On the other hand, if you make the conversion early or midway through the year, and it goes up a lot in December, do you feel like you should be paying more in taxes? I'm guessing not - you're probably saying something like 'glad I converted when I did'. Besides that, as long as you didn't sell in December of last year and just kept everything, most (if not all) of the losses were probably recouped by March or April of this year.

I think there was an article about some change in the laws regarding conversions back to an ira in scenerios like the one above where people who had converted earlier in the year then wanted to reconvert back because the value of the acct fell but they had to pay taxes (like being in the bucket) on non-existent gains come end of year.
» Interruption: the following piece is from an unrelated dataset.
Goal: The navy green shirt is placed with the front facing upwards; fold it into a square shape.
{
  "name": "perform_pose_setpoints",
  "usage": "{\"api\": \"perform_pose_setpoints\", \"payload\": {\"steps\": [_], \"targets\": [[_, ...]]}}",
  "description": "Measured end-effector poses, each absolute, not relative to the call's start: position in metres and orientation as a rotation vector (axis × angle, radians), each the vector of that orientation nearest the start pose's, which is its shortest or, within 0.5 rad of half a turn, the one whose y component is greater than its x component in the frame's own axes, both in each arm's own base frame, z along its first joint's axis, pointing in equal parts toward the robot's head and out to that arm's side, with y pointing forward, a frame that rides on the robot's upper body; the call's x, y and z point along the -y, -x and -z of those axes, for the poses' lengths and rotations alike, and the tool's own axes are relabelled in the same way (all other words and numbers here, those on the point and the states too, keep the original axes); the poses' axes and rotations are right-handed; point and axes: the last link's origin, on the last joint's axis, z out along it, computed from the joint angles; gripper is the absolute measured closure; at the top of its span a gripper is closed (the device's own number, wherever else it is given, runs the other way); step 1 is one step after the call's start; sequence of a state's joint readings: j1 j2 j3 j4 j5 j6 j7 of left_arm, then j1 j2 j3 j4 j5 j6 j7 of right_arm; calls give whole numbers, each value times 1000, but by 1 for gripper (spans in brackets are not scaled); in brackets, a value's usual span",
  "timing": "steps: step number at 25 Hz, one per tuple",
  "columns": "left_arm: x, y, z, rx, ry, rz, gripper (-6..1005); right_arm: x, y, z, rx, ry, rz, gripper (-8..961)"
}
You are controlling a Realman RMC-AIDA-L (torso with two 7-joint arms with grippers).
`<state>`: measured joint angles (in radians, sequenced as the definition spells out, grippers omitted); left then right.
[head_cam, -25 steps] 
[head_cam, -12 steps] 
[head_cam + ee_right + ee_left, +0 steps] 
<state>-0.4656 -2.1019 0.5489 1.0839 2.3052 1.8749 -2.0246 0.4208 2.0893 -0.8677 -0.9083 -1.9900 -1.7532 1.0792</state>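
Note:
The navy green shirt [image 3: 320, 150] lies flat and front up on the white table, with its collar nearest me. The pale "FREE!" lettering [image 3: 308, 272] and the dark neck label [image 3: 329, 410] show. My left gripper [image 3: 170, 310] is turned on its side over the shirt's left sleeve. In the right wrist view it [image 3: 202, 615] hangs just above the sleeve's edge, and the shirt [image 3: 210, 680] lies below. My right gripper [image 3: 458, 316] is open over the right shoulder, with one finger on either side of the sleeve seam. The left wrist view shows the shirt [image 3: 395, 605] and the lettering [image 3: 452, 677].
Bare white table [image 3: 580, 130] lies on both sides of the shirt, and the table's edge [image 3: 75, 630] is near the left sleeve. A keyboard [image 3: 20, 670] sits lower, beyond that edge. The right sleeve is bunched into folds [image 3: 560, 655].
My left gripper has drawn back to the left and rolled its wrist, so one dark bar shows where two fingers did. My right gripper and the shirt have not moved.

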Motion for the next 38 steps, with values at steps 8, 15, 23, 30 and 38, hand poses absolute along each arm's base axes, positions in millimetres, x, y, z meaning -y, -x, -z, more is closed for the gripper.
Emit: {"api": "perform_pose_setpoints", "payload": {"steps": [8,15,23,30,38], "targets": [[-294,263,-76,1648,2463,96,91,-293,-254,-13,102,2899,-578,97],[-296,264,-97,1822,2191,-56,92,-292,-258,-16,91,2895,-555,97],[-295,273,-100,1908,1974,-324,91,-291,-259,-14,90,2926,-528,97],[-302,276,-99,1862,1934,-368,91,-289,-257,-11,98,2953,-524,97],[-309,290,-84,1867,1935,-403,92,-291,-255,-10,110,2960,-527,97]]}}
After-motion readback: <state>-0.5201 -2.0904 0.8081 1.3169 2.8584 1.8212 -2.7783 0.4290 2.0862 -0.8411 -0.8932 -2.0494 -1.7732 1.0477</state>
The new changes somehow prevented the ability to reconvert or made it harder...or there was some deadline for it. Need to find that article again.

Before the TCJA, you were able to recharacterize conversions to a Roth, so that you could 'fix' the problem of paying more in taxes on assets that had dropped significantly in value, by recharacterizing the conversion back into a Traditional IRA. However, because there was a waiting time between when you recharacterized and when you could do another conversion, if the assets rose again in value before the waiting period was up, you may have ended up paying as much or more in taxes.

The TCJA did eliminate the ability to recharacterize Roth conversions, so this form of market timing is no longer an option.

That would be a good reason to wait until near the end of the year.

Except that if the assets in your Traditional IRA go up significantly in value between early/mid-year and the end of the year, you could end up paying significantly more in taxes by waiting to convert.

If you're worried about the difference in taxes, you could do a form of dollar cost averaging. Say you have 1200 shares of a stock that you want to convert. Just convert 100 shares on, say, the 10th trading day of every month, whether the stock has gone up, down or sideways. You will convert 1200 shares during the year, at 12 different price points. That should be enough price points that you will have participated in most of the up/down performance during the year.